» **PROBLEM DESCRIPTION**: Please give the listing again in its entirety, exactly as written.

------ MATERIAL PROVIDED ------

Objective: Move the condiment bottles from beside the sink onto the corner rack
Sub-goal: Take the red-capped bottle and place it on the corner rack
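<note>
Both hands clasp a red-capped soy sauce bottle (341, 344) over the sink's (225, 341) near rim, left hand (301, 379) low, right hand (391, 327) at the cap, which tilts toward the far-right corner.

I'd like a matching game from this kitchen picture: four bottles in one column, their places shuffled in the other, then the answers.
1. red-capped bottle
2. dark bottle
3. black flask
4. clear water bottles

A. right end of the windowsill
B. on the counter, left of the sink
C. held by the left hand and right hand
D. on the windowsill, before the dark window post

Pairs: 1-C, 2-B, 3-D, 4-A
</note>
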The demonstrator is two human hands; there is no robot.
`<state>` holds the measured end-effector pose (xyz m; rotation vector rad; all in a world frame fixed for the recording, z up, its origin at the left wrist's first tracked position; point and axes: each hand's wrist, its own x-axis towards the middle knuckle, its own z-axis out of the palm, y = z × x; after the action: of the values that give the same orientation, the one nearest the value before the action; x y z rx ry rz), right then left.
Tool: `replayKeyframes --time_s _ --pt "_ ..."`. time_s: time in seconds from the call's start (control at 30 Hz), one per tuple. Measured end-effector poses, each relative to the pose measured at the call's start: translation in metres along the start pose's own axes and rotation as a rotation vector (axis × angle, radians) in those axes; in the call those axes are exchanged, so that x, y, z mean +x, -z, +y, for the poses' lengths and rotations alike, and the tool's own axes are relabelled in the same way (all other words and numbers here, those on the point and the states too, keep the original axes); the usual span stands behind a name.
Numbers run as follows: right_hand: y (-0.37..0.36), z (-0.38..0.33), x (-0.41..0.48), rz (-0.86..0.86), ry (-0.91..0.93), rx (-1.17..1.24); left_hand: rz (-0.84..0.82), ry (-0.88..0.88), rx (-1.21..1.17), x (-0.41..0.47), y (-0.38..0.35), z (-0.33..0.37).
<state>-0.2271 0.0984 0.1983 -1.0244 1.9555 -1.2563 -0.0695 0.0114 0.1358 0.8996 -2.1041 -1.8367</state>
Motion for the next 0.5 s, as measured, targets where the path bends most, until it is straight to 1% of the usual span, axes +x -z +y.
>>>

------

» **RESPONSE TO THE TASK**:
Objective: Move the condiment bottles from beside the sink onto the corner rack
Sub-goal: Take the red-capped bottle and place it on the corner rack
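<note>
Both hands clasp a red-capped soy sauce bottle (341, 344) over the sink's (225, 341) near rim, left hand (301, 379) low, right hand (391, 327) at the cap, which tilts toward the far-right corner.

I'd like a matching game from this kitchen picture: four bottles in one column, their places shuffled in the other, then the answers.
1. red-capped bottle
2. dark bottle
3. black flask
4. clear water bottles

A. right end of the windowsill
B. on the counter, left of the sink
C. held by the left hand and right hand
D. on the windowsill, before the dark window post

Pairs: 1-C, 2-B, 3-D, 4-A
</note>
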The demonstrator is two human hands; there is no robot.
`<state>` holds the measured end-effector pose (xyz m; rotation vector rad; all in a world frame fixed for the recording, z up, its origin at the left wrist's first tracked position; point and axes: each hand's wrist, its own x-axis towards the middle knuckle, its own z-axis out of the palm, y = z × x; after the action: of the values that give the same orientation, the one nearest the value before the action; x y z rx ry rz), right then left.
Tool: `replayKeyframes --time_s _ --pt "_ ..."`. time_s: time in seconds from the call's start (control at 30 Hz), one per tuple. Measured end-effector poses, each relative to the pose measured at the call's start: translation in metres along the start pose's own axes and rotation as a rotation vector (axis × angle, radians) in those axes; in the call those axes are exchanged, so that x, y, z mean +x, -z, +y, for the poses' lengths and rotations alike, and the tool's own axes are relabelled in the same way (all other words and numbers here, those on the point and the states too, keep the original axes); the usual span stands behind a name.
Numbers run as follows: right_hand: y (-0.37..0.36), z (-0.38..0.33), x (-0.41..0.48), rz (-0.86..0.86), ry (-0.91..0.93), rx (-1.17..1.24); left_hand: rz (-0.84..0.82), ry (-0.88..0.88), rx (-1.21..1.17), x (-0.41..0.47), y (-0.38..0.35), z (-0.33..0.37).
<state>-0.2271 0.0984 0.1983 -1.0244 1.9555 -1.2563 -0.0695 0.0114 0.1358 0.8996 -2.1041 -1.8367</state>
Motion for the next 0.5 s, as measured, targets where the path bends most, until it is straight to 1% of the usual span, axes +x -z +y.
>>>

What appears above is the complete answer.